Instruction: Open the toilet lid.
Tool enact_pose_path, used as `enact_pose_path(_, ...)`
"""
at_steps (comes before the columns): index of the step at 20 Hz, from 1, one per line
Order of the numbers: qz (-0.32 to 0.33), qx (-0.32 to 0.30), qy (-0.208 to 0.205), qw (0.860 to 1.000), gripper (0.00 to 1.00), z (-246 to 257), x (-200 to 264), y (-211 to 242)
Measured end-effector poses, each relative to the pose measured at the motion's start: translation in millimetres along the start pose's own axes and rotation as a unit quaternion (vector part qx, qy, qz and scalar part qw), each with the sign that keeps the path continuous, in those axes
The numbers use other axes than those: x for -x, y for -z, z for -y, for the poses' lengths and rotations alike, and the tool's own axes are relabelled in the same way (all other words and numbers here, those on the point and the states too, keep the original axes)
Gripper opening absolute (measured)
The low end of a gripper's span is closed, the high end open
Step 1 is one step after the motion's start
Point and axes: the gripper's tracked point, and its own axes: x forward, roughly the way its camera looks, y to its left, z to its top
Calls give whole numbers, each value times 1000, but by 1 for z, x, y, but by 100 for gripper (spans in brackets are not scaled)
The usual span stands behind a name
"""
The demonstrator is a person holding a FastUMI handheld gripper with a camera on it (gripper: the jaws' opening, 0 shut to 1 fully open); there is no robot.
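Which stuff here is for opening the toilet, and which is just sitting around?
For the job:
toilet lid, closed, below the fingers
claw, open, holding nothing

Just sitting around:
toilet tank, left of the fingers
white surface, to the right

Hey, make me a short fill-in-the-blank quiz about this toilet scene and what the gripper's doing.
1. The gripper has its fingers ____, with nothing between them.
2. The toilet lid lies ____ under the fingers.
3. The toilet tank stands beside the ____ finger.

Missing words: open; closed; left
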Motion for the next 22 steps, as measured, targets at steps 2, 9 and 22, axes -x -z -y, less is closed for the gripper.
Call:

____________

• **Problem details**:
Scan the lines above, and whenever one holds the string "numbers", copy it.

• **Task result**:
Order of the numbers: qz (-0.32 to 0.33), qx (-0.32 to 0.30), qy (-0.208 to 0.205), qw (0.860 to 1.000), gripper (0.00 to 1.00), z (-246 to 257), x (-200 to 264), y (-211 to 242)
The numbers use other axes than those: x for -x, y for -z, z for -y, for the poses' lengths and rotations alike, and the tool's own axes are relabelled in the same way (all other words and numbers here, those on the point and the states too, keep the original axes)
Calls give whole numbers, each value times 1000, but by 1 for z, x, y, but by 100 for gripper (spans in brackets are not scaled)

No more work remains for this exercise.